WORK TO COMPLETE>
Out of the data below, copy every line with the string "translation".

=-=-=

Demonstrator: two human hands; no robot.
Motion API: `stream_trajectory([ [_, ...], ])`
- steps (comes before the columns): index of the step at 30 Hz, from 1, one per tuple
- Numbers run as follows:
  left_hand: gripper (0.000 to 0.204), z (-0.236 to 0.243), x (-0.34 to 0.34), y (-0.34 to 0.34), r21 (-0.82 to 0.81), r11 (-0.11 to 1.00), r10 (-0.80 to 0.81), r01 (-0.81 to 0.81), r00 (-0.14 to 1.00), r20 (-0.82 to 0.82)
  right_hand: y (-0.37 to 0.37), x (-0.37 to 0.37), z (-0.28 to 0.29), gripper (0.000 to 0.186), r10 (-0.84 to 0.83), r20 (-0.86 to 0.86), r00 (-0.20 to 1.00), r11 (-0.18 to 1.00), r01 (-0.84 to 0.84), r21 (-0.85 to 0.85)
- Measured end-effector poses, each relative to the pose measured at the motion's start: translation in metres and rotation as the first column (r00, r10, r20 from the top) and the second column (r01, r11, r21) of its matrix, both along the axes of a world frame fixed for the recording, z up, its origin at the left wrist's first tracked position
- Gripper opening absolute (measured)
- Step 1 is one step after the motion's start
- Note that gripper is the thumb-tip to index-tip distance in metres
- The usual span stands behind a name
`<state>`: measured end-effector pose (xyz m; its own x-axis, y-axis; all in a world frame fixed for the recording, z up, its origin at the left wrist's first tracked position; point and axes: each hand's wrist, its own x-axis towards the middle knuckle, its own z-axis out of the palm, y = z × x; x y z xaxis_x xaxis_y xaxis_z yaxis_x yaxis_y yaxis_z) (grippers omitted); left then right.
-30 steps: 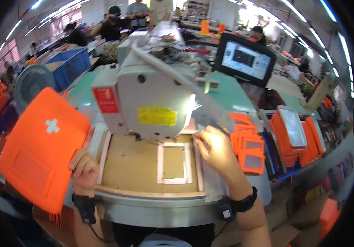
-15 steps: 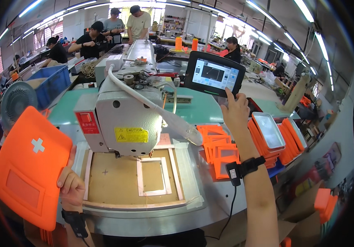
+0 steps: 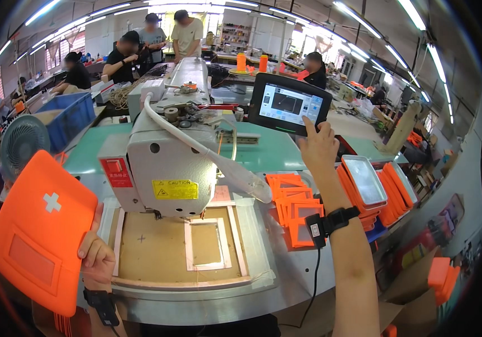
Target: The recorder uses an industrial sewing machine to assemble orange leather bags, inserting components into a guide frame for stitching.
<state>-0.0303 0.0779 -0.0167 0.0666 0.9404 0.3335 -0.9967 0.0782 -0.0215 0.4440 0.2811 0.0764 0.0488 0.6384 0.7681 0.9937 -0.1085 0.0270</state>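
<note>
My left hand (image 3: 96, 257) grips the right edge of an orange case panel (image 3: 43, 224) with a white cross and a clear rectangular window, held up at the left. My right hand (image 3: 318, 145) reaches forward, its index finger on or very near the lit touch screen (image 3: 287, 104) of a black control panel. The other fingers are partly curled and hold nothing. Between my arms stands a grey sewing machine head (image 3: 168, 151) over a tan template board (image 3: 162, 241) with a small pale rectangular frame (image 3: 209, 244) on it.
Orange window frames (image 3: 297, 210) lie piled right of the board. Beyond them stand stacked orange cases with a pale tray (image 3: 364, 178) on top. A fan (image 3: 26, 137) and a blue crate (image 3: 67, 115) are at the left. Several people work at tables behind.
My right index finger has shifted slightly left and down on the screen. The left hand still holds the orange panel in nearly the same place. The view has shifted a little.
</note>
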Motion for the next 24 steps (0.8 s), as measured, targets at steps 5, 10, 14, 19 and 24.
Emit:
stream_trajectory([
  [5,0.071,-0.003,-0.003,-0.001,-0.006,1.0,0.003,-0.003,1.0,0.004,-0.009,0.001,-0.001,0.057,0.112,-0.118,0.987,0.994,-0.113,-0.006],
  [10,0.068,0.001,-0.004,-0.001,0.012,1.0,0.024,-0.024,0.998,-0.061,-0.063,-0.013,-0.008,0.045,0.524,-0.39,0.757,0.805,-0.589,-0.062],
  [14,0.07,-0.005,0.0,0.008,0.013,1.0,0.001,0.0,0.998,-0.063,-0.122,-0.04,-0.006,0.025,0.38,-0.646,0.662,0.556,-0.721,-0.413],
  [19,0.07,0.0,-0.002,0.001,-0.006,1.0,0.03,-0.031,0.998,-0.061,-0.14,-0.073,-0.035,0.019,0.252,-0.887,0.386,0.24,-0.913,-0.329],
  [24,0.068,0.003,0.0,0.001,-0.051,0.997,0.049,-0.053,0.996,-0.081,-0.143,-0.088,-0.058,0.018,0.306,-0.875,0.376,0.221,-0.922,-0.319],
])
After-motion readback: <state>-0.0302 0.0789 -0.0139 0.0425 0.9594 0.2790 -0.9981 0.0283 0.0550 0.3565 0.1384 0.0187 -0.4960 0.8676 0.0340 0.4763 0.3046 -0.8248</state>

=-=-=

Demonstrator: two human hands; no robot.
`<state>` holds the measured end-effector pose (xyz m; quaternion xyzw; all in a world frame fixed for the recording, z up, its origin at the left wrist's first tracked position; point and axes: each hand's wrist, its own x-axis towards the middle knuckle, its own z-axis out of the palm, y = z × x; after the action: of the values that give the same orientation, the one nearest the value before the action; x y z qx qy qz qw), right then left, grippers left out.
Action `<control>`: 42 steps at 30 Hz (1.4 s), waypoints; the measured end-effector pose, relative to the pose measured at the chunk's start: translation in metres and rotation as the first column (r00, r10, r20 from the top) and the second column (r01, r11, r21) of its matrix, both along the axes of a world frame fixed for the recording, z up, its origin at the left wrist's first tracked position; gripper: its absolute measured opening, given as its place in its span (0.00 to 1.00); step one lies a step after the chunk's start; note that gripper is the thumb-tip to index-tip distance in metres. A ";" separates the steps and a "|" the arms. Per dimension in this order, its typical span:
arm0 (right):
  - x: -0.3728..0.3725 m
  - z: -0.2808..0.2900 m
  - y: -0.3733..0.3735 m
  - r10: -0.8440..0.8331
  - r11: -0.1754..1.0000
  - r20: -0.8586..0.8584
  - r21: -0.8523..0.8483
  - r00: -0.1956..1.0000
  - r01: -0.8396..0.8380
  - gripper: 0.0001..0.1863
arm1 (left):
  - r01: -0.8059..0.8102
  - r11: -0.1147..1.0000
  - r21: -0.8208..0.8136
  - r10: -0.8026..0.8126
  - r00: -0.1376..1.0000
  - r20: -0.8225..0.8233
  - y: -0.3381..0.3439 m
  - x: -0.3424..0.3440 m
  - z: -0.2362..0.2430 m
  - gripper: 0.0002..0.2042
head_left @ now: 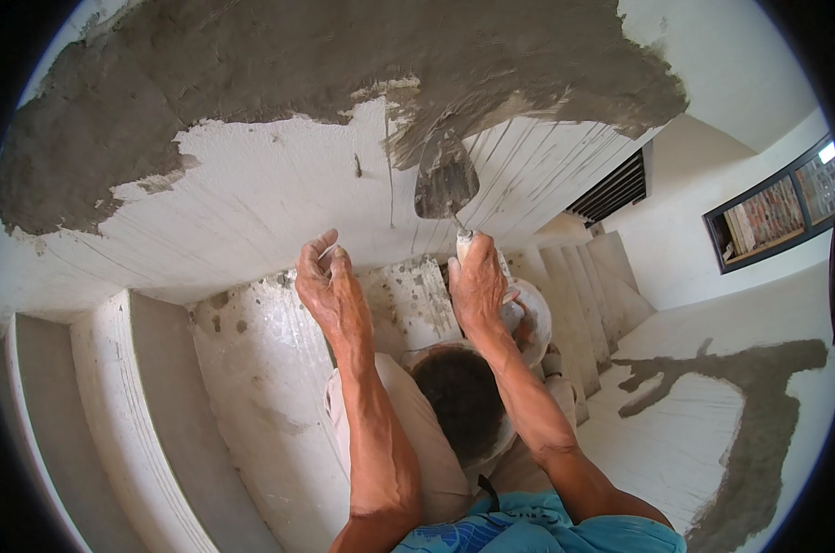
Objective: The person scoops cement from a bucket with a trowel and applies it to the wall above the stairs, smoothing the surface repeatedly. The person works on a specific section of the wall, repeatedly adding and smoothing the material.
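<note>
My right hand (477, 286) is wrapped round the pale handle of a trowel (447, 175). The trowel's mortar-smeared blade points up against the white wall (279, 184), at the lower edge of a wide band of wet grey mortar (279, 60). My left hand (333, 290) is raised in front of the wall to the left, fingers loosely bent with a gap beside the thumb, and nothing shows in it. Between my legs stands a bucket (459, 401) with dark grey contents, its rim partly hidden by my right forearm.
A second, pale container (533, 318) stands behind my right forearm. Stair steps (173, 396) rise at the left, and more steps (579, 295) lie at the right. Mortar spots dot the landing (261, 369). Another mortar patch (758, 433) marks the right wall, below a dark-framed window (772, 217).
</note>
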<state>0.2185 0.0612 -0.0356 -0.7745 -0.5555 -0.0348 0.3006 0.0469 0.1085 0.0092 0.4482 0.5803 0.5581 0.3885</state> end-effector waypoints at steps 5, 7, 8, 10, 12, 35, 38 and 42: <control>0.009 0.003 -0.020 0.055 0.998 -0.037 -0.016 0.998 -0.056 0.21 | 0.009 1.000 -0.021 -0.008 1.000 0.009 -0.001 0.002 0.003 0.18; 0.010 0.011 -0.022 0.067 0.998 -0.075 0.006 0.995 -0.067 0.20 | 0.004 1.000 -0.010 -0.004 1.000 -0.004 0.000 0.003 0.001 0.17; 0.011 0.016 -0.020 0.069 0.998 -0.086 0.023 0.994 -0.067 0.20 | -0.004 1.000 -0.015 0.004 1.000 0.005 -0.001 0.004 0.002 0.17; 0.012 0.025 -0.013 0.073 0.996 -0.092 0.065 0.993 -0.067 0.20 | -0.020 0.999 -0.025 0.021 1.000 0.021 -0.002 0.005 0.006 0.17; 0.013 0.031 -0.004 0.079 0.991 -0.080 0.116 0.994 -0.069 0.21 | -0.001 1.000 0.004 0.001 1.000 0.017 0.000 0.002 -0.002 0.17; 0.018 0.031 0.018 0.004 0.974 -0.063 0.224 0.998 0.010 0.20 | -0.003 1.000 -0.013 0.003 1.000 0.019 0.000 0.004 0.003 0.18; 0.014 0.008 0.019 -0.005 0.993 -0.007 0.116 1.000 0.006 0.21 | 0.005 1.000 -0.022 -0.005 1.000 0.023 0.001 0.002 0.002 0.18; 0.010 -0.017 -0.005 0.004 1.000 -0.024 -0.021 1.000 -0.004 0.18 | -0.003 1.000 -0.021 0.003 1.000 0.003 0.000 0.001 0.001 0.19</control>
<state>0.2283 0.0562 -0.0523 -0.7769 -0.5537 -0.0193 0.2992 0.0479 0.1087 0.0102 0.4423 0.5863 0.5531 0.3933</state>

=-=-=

YOUR SOLUTION>
- Measured end-effector poses, each relative to the pose measured at the motion's start: translation in metres and rotation as the first column (r00, r10, r20 from the top) and the second column (r01, r11, r21) of its matrix, both along the axes of a world frame fixed for the recording, z up, its origin at the left wrist's first tracked position
Action `<control>`: 42 steps at 30 Hz (1.4 s), waypoints; the measured end-effector pose, relative to the pose measured at the chunk's start: translation in metres and rotation as the first column (r00, r10, r20 from the top) and the second column (r01, r11, r21) of its matrix, both along the axes of a world frame fixed for the recording, z up, its origin at the left wrist's first tracked position; gripper: its absolute measured opening, given as its place in its span (0.00 to 1.00); step one lies a step after the chunk's start; note that gripper is the thumb-tip to index-tip distance in metres. A ";" separates the steps and a "|" the arms. Per dimension in this order, its typical span:

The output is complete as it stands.